== Data ==
========================================================================

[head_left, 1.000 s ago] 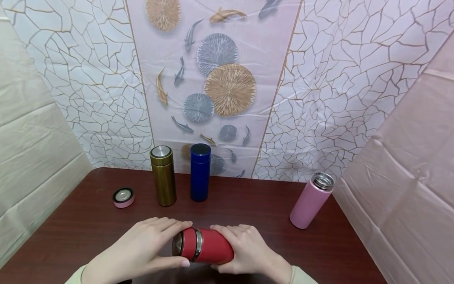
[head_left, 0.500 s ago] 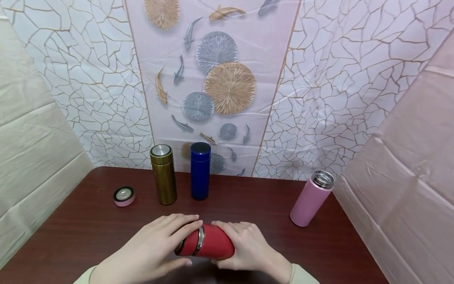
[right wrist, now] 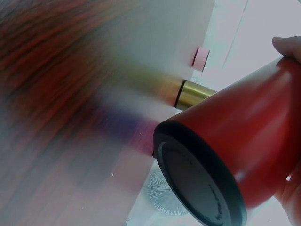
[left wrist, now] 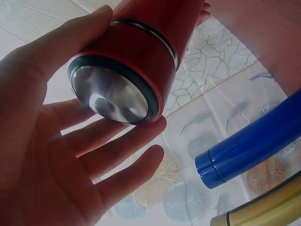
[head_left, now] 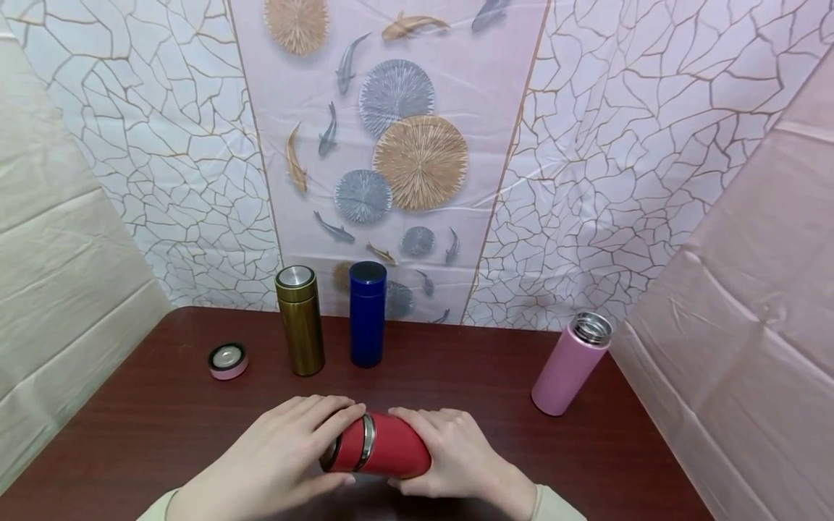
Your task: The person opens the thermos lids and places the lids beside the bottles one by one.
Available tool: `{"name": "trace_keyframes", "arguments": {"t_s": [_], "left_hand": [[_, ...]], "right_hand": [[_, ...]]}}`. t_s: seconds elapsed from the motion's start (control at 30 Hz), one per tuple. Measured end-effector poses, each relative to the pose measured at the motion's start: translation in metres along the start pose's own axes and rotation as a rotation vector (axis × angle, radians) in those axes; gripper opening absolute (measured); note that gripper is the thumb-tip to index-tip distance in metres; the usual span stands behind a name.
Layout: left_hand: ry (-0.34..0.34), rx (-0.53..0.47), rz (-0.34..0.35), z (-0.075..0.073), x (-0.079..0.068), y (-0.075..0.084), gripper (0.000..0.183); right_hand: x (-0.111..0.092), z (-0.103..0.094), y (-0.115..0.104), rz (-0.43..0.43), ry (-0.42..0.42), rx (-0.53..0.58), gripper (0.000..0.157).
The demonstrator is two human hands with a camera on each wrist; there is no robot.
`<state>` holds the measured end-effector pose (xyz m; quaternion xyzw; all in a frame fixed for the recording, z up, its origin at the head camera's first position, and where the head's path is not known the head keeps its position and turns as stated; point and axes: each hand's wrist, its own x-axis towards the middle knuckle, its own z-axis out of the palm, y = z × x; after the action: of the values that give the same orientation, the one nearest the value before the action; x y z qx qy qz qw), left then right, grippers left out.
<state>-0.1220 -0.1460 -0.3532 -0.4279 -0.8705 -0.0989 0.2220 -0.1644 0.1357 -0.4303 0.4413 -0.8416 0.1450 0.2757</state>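
Note:
A red thermos bottle [head_left: 399,447] lies nearly sideways between the two hands, its lid end toward the left. My left hand [head_left: 276,452] pinches the red lid [head_left: 352,445], thumb on one side and fingers on the other. The lid's silver top [left wrist: 110,94] faces the palm in the left wrist view, the lower fingers spread loosely. Around the bottle's body curls my right hand [head_left: 452,456]. In the right wrist view the dark base [right wrist: 197,174] of the bottle shows. A shiny metal ring [head_left: 368,440] runs between lid and body.
On the dark red table [head_left: 456,369], a gold thermos [head_left: 302,325] and a blue thermos [head_left: 368,318] stand upright at the back. A pink lid [head_left: 228,362] lies upside down at left. An uncapped pink thermos [head_left: 570,369] stands at right. Patterned cloth hangs behind.
My left hand has moved slightly right and forward, its fingers covering more of the lid. Its thumb came off and is back by the lid. The bottle has tilted a little; the right hand hardly moved.

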Motion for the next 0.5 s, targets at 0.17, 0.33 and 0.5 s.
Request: {"name": "trace_keyframes", "arguments": {"t_s": [0.17, 0.33, 0.5], "left_hand": [[0.034, 0.014, 0.014, -0.0022, -0.0016, 0.0006, 0.069], [0.013, 0.006, -0.016, -0.006, -0.0005, 0.0011, 0.069], [-0.024, -0.029, -0.07, -0.0091, 0.0002, -0.0014, 0.07]], "right_hand": [[-0.0004, 0.0018, -0.0019, -0.012, -0.009, 0.003, 0.084], [-0.0018, 0.0023, -0.0021, -0.001, -0.034, -0.001, 0.086], [-0.0011, 0.0021, -0.0013, 0.0, -0.024, -0.002, 0.086]]}}
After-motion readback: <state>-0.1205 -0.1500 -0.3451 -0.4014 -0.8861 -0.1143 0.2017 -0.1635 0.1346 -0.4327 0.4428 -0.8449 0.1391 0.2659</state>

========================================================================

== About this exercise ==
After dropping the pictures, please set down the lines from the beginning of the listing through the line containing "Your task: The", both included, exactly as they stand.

== Written response ==
[head_left, 1.000 s ago] 
[head_left, 0.500 s ago] 
[right wrist, now] 
[left wrist, now] 
[head_left, now] 
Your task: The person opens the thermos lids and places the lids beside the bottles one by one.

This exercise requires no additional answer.